**Task to carry out:** Reproduce, from the lines below, exactly the stretch that begins at the line containing "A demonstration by" and ends at the line containing "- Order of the", both included.

**Data below:**
.....

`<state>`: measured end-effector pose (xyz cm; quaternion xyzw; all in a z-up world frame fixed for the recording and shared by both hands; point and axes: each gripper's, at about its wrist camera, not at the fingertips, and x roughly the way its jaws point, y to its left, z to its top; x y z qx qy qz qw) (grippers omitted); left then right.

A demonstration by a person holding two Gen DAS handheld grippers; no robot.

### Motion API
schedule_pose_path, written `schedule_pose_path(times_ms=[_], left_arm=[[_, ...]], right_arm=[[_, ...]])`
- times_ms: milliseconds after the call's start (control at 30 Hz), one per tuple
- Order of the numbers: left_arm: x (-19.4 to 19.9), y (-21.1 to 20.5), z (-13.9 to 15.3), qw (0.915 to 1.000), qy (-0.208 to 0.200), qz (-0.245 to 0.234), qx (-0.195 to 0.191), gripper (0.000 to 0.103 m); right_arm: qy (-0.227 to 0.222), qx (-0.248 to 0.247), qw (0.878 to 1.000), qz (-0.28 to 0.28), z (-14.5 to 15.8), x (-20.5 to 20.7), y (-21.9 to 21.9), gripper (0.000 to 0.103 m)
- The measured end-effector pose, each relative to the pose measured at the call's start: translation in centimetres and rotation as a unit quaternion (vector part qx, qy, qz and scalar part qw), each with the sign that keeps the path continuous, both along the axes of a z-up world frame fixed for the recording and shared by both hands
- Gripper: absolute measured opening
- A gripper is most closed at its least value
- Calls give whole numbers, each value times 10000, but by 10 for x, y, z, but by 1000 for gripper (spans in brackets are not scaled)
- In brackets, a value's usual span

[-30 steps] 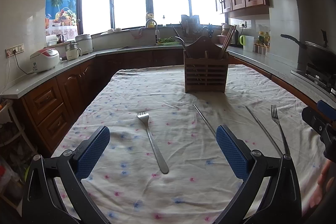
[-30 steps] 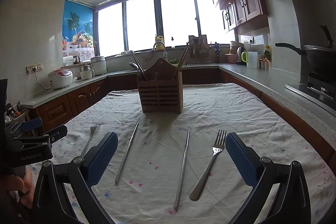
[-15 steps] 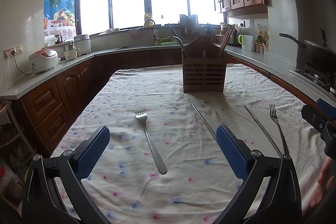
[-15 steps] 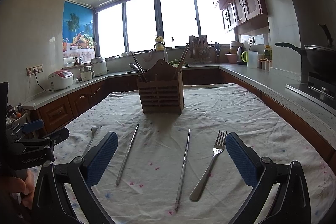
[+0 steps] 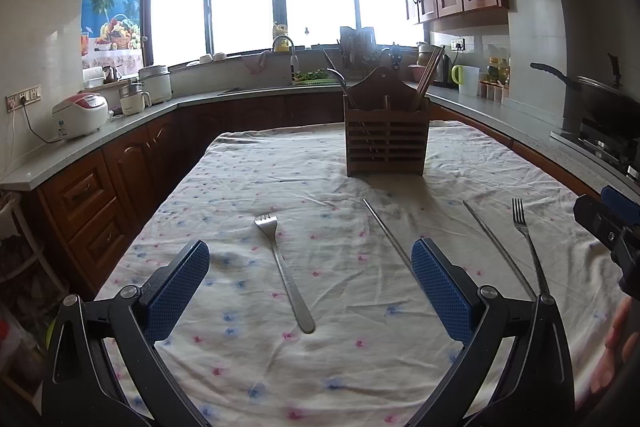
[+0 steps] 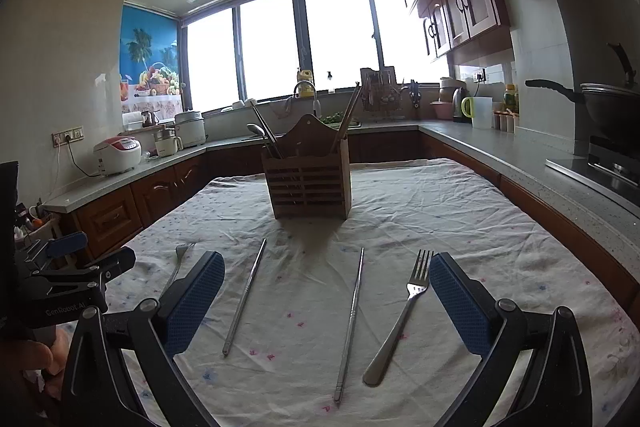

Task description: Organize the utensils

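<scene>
A slatted wooden utensil holder [image 5: 386, 137] [image 6: 308, 183] stands upright at the table's middle, with chopsticks and a spoon in it. On the flowered cloth lie a left fork [image 5: 285, 269] [image 6: 179, 261], two metal chopsticks [image 6: 245, 301] [image 6: 352, 319] and a right fork [image 6: 400, 319] [image 5: 528, 247]. My left gripper [image 5: 310, 281] hovers open above the left fork's handle. My right gripper [image 6: 326, 297] is open too, low over the near table, its fingers either side of both chopsticks and the right fork. Neither holds anything.
Grey counters over dark wood cabinets run around the table. A rice cooker [image 5: 80, 115] sits at the left, a wok [image 6: 612, 107] on the stove at the right, a sink under the window. Each view shows the other gripper and a hand at its edge.
Both grippers have crept slightly forward and stay open. The utensils and the holder lie where they were.
</scene>
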<state>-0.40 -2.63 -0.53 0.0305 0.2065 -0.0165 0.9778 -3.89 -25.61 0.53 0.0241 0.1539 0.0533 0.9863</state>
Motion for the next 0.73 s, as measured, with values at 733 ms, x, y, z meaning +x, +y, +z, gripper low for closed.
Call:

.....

**Response for this exercise:**
A demonstration by a person holding two Gen DAS handheld grippers; no robot.

### Motion API
schedule_pose_path, written `schedule_pose_path(times_ms=[_], left_arm=[[_, ...]], right_arm=[[_, ...]])`
- times_ms: milliseconds after the call's start (control at 30 Hz), one per tuple
- Order of the numbers: left_arm: x (-19.4 to 19.9), y (-21.1 to 20.5), z (-13.9 to 15.3), qw (0.915 to 1.000), qy (-0.208 to 0.200), qz (-0.245 to 0.234), qx (-0.195 to 0.191), gripper (0.000 to 0.103 m); right_arm: qy (-0.227 to 0.222), qx (-0.248 to 0.247), qw (0.878 to 1.000), qz (-0.28 to 0.28), z (-14.5 to 15.8), x (-20.5 to 20.7), y (-21.9 to 21.9), gripper (0.000 to 0.103 m)

The required output is now complete.